With a raft of data and announcements due out today and the shortened week for the US, today could prove rather volatile.
It has now been officially confirmed that the Dow Jones Industrial average sank into a bear market on Wednesday, closing more than 20 percent below its October peak, while the benchmark S&P 500 teetered on the brink of bear market territory. In overnight trading we have seen Oil hit further highs. Jumping about a dollar, London Brent crude rose as much as $1.49 to a record of $145.75 a barrel and U.S. crude rose as much as a $1.00 to an all time high of $144.57, before easing back to $144.19.
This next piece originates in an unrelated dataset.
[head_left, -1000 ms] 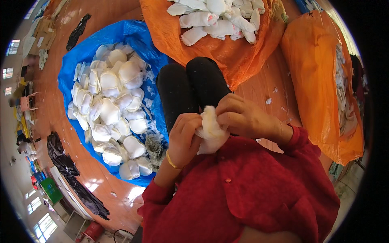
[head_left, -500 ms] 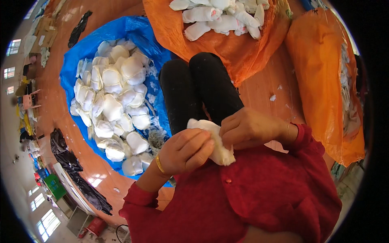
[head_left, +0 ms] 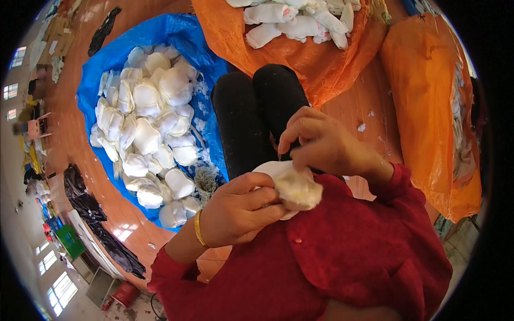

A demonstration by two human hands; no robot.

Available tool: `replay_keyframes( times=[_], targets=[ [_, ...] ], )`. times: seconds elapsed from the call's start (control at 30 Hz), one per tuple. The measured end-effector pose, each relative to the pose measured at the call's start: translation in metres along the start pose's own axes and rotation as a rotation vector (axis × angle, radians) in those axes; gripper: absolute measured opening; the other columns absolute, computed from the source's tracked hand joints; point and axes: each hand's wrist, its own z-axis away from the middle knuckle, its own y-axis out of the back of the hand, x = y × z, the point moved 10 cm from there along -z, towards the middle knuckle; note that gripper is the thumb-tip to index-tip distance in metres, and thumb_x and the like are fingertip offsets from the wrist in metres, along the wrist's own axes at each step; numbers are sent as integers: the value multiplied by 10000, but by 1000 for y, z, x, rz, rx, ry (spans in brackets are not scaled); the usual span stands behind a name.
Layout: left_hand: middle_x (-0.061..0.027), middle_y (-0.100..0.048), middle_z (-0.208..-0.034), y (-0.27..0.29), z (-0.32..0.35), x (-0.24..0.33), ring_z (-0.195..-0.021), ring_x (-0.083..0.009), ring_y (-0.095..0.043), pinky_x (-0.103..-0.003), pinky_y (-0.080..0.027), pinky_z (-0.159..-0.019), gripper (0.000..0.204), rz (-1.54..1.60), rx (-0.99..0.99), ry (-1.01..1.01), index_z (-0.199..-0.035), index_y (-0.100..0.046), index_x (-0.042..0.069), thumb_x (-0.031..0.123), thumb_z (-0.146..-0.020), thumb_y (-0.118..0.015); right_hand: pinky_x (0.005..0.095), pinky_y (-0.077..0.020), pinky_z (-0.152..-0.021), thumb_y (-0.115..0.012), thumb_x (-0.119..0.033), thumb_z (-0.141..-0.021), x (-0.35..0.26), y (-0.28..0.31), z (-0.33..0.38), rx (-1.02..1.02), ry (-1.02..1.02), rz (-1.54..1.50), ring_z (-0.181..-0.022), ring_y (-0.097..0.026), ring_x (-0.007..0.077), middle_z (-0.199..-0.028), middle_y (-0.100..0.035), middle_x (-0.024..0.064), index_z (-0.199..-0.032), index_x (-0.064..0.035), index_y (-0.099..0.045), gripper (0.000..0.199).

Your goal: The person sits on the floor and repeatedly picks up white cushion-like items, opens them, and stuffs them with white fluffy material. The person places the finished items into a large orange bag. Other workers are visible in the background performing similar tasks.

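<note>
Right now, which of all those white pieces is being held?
The white piece in the left hand, seen against the red shirt; those in the blue bag and far orange bag lie heaped, unheld.

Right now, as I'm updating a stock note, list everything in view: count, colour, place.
Fabric piece: one, off-white, centre.
Blue sack: one, blue, left of the legs.
Padded pieces: many, whitish, blue sack.
Fibre tangle: one, grey-green, blue sack's edge.
Orange sacks: two, orange, ahead and right.
Stuffed pieces: many, white, front sack.
Black sheeting: several, black, floor at left.
Green box: one, green, lower left.
Clutter: uncounted, mixed colours, left rim.
Red top: one, red, bottom centre.
Trouser legs: two, black, centre.
Left grip: one, bare, holding the piece.
Right grip: one, bare, beside it; contact unclear.
</note>
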Motion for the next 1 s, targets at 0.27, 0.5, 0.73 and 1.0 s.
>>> replay_keyframes(
  times=[0.27, 0.5, 0.73, 1.0],
  targets=[
    [-51, -578, -742, 35, 10, -16, -648, -208, -557, -299, -471, -518, 268, -305, 390, 74, -861, -605, 51, 14, -637, -748, 379, -277, -1072, -804, -323, -684, 54, -52, 29, -62, -312, -969, -1336, -311, 249, -1422, -352, 147, -1460, -43, -152, 1051],
    [-58, -540, -699, 28, 20, -22, -565, -200, -518, -296, -418, -466, 234, -68, 621, 73, -879, -598, 36, 28, -687, -732, 282, -460, -863, -773, -118, -719, 49, -96, 13, -45, -464, -1145, -1023, -543, 128, -1118, -570, 61, -1255, -47, -460, 625],
    [-93, -539, -766, 89, 49, -49, -526, -166, -489, -276, -412, -457, 126, -4, 951, 303, -883, -557, -1, 26, -769, -601, 353, -461, -796, -740, -309, -727, 43, -53, -6, 64, -285, -517, -914, -588, 299, -962, -602, 131, -1015, -27, -577, 435],
    [-133, -568, -1144, 18, 16, -100, -1055, -269, -534, -336, -466, -841, 409, 169, 255, 541, -1140, -572, 24, 195, -787, -690, 358, -434, -736, -784, -243, -617, 42, -29, -3, 148, -200, 207, -816, -567, 275, -862, -585, 84, -932, -54, -554, 432]
  ],
)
The dollar also fell sharply against the Euro overnight, after a report the previous day showed U.S. private employers cut the most jobs in nearly six years and also on the back of weakening stock markets. In contrast the euro was well supported ahead of today’s rate decision with the BIS being a notable seller of Euro at 1.5840 for most of the morning.
Moving onto today the first notable piece of data will be UK PMI services at 9:30. With markets remaining fragile and the property market struggling I would look for this figure to remain below the ‘50’ level for June. This would indicate a contraction opf sector activity
At 10:00 we have EMU retail sales. After three consecutive falls, markets are looking for a slight increase for the month-on-month figure.
Then come lunchtime when we have the 2 big events of the week. At 12:45 we have the ECB rate announcement. As stated previously the euro is finding good support ahead of the decision, with a large consensus of market believing that a hike of 25bps is a done deal. The statement that follows (13:30) will be closely scrutinised, as the ECB has tried to tone down the significance of key expressions of late and a moderate tone is expected.
At the same time as the statement, we have the release of US Non-Farm payrolls. With Wednesdays ADP employer survey showing that the U.S. private-sector slashed 79,000 jobs in June, the largest drop sine November 2002, the market consensus seems to be for for a cut in the region of 60,000 for Non-Farm payrolls.